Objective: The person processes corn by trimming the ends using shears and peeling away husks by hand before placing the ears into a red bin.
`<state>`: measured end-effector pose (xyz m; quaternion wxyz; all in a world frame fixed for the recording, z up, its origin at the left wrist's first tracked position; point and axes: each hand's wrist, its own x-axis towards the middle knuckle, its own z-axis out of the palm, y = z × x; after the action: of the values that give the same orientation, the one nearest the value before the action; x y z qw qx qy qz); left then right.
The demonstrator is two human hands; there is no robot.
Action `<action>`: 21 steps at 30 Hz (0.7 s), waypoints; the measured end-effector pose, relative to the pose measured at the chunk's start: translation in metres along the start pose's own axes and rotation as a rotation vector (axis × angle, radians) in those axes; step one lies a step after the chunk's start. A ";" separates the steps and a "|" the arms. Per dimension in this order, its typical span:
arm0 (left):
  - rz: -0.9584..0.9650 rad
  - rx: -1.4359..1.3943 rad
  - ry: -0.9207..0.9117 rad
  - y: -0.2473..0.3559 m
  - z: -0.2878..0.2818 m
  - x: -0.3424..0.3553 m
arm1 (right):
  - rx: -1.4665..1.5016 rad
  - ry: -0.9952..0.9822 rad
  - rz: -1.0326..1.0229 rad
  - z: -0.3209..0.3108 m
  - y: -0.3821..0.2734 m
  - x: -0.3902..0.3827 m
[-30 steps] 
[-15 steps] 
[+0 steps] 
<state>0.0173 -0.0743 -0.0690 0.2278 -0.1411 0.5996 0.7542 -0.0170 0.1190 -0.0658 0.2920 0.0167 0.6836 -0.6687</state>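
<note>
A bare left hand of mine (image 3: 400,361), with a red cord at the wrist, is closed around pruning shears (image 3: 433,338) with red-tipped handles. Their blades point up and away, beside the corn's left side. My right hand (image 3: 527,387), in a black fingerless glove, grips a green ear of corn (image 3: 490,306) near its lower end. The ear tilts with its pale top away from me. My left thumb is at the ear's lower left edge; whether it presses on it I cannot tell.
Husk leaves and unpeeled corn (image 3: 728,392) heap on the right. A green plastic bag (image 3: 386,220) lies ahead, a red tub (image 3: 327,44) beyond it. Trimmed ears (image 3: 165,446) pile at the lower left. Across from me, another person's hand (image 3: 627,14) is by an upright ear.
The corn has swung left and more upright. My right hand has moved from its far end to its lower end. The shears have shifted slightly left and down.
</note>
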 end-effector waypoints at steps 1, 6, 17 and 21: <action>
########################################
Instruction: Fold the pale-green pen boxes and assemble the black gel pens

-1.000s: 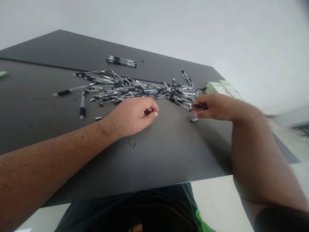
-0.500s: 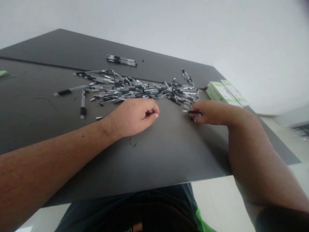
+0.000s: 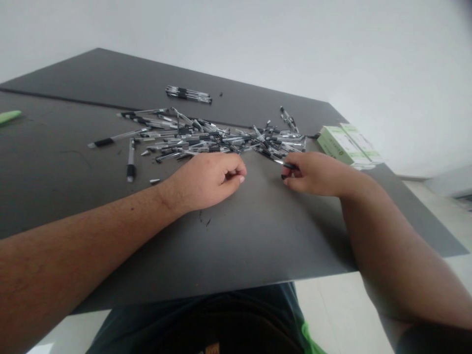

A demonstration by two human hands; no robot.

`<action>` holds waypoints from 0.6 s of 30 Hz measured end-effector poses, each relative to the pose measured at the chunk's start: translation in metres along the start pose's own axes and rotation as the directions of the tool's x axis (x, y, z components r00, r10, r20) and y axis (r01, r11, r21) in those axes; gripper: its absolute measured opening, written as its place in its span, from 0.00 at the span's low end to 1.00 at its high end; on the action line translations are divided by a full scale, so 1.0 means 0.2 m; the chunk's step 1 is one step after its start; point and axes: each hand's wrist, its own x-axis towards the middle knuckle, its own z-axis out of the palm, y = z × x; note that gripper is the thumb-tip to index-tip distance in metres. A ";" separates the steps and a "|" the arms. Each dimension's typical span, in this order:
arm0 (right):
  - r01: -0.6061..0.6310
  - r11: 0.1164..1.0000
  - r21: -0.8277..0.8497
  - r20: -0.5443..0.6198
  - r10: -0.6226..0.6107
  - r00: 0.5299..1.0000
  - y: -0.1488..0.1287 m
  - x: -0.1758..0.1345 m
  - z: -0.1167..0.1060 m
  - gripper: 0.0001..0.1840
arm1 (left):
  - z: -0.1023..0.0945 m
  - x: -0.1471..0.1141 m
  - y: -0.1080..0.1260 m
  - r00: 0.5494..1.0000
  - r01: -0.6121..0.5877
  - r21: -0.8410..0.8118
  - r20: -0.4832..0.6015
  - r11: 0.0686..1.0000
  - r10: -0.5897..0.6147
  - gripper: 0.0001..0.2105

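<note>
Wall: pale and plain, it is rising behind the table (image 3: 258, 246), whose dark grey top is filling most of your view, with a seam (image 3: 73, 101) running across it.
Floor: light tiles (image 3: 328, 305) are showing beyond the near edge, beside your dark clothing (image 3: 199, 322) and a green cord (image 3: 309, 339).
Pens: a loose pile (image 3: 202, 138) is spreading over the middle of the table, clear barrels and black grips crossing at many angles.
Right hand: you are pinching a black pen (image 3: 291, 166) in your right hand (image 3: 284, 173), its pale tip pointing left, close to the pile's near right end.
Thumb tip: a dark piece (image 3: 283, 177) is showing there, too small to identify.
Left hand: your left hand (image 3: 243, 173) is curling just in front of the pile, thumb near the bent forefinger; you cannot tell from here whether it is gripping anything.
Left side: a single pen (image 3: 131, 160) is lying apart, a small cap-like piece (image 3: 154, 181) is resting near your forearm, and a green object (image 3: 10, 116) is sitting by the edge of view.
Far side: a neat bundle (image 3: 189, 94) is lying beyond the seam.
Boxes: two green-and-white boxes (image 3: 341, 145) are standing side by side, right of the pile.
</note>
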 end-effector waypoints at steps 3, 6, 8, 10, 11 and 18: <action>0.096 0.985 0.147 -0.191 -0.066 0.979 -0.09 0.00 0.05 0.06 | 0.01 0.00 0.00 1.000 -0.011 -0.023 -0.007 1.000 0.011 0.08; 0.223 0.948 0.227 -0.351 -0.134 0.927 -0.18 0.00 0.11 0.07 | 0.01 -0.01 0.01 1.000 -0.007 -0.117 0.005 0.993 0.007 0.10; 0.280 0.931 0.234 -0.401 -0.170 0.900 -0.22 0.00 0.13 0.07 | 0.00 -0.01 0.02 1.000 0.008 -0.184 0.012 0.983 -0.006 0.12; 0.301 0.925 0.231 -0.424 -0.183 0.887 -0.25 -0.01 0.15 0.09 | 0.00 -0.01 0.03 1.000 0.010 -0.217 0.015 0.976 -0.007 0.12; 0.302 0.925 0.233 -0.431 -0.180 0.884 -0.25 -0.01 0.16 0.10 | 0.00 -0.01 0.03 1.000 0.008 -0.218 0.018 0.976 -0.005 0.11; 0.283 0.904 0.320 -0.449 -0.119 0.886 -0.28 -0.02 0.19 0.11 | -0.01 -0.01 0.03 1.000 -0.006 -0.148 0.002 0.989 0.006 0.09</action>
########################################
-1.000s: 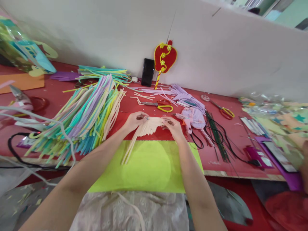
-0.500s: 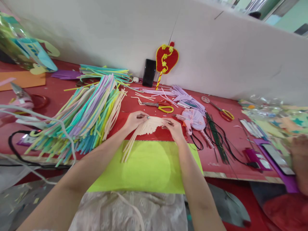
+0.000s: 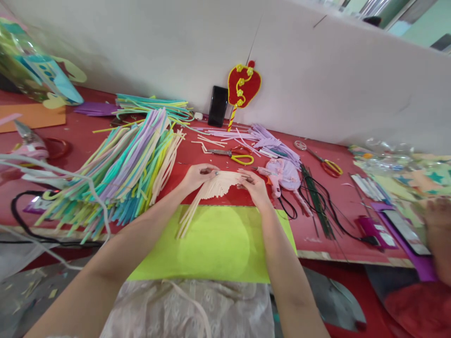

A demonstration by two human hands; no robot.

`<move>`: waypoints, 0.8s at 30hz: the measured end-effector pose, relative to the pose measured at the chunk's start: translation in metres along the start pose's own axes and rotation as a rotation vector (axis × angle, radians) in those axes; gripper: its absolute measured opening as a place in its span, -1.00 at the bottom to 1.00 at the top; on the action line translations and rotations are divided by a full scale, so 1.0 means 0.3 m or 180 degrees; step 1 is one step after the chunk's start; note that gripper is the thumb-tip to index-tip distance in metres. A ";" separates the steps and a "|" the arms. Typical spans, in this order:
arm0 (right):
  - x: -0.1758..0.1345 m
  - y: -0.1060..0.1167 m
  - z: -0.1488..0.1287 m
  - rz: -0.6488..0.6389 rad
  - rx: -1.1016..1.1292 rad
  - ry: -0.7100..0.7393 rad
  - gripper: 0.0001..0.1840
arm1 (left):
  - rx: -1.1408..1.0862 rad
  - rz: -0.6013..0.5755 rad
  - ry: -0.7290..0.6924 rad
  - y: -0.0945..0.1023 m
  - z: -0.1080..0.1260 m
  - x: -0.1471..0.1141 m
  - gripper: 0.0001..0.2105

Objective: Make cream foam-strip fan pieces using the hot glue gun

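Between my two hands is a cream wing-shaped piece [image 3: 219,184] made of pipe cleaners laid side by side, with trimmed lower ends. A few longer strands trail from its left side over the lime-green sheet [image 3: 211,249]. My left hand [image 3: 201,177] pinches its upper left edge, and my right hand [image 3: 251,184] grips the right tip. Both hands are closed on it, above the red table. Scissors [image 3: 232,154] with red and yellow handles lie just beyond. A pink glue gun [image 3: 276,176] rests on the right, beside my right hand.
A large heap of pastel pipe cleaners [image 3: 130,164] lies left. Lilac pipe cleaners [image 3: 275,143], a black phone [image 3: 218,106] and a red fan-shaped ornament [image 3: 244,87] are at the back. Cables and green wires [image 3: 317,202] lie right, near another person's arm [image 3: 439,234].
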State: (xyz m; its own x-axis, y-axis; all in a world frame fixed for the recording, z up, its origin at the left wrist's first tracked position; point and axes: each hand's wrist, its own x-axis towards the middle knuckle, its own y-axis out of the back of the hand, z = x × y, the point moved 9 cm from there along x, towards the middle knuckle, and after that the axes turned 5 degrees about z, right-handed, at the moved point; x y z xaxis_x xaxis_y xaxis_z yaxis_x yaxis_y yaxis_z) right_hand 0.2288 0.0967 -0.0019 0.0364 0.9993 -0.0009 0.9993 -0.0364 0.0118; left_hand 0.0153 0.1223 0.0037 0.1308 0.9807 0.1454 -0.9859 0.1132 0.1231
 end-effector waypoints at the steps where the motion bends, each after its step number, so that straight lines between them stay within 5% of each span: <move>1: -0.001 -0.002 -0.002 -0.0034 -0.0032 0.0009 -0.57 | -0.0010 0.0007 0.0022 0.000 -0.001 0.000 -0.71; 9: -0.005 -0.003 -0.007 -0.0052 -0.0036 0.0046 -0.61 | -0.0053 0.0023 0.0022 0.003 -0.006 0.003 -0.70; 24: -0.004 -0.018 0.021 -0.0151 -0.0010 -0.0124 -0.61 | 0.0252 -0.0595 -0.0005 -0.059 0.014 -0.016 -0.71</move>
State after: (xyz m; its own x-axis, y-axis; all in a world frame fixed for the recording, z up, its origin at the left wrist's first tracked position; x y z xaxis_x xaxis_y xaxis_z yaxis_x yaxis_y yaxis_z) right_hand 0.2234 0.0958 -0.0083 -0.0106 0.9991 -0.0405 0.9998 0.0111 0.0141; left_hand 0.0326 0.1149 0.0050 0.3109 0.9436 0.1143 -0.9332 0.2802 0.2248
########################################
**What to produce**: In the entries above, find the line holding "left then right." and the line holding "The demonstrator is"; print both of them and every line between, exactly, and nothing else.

**Response to the exercise**:
`<state>`: measured end-effector pose (xyz m; quaternion wxyz; all in a world frame fixed for the recording, z up, its origin at the left wrist's first tracked position; point and axes: each hand's wrist, its own x-axis towards the middle knuckle, its own z-axis out of the palm, y = z × x; after the action: of the values that give the same orientation, the one nearest the value before the action; x y z qw qx qy qz); left then right.
The demonstrator is two human hands; there is no robot.

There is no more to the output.